The eleven remaining disciples must have experienced a chaotic swirl of emotions during the last few weeks of Jesus’ earthly ministry. Our Lord was arrested in the Garden of Gethsemane. Judas, one of their own, betrayed Jesus to His enemies. Jesus was imprisoned, falsely accused, condemned, flogged nearly to death, and murdered on a Roman cross, and finally He rose from the dead.
Now, Jesus meets His beloved students on a mountain in Galilee and ascends into heaven. Before doing so, He charges them with the most important work of teaching the faith and baptizing. Specifically, they are to teach people to obey all that Jesus taught them and to baptize in the name of the Father, Son, and Holy Spirit.
As straightforward as this may seem to present-day Lutherans, it was anything but to the fledgling Christian Church on earth. In the Book of Acts, we read that the early Christians struggled with teaching Christianity within the context of Judaism.
The same is true with regard to teaching new Christians to obey all the Lord’s teachings. This is still true today, especially in North America, where there is a proliferation of Christian denominations, each committed to a different idea of what Jesus wants His Church to teach.


It seems that, even two thousand years after Jesus gave the Great Commission, God’s created people are still landing to the right and left of His correct teaching regarding Baptism. On one hand, there are those who would dismantle the Lord’s precious gift, suggesting that a Baptism is present even with the Word or water alone. And there are those who take a universalistic perspective, believing that God will take all people to heaven eventually, regardless of their beliefs.
On the other hand, some devout Christians advocate rebaptism when changing denominations, even for those previously baptized in the name of the Father, Son, and Holy Spirit. This teaching places too much emphasis on the individual and fails to recognize the power of God’s work in Baptism.

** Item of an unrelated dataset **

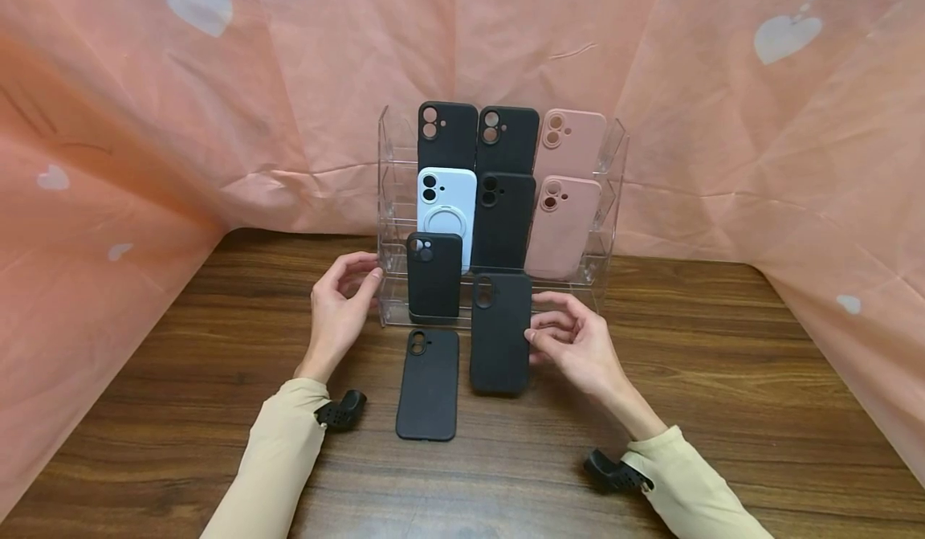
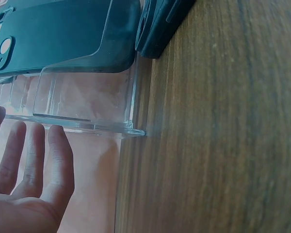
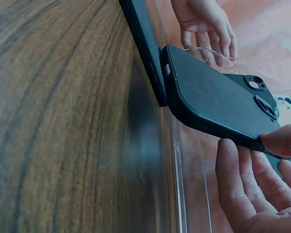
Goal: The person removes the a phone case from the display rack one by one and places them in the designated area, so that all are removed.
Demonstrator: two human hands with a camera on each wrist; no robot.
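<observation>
My right hand (image 1: 571,342) pinches a black phone case (image 1: 500,338) by its right edge, thumb on the back face and fingers behind. The case stands nearly upright before the lowest tier of a clear acrylic display stand (image 1: 426,322). In the right wrist view, the held case (image 3: 218,97) tilts, its camera cutout towards the stand. With fairly straight fingers my left hand (image 1: 340,302) touches the stand's left side panel, as the left wrist view of the hand (image 2: 34,179) also shows. Another black case (image 1: 428,386) lies on the table, left of the held one.
On the stand's lowest tier sits a black case (image 1: 435,278). Higher tiers hold a light blue case (image 1: 446,193) with a ring, several black cases (image 1: 506,214) and two pink cases (image 1: 567,226). The wooden table (image 1: 723,378) meets a pink curtain (image 1: 325,121) behind the stand.
</observation>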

Even those who, through faith, recognize the correct teaching regarding Baptism often fail to live their lives in a manner that honors God and reflects the new life that our Lord gives in this precious Sacrament.
God has given Holy Baptism not as another requirement of the Law, but rather as a gift to His beloved Bride, the Church. Baptism is God’s Word together with plain water. It gives what God promises: faith in Christ (even in babies), forgiveness of sins, and the Holy Spirit. It is powerful not because of the recipient but rather because of God, who works the Baptism. In Baptism, the Holy Spirit works faith, through which new Christians are enabled to trust and love Jesus Christ, their Lord and Savior. Although baptized Christians are able, of their own free will, to walk away from faith in Jesus and the salvation He brings, God’s Baptism will never fail or wear out. Christians live in a state of grace, and God’s forgiveness in Christ is always there. There is no reason or need to rebaptize.
In Baptism, God places His everlasting mark on His children. Although the family and congregation may hear nothing more than a few falling drops of water and the words “I baptize you in the name of the Father and of the Son and of the Holy Spirit,” in heaven, the angels rejoice and our Lord proclaims that this sinner has now become His child! Such a person is now part of God’s family, included forever.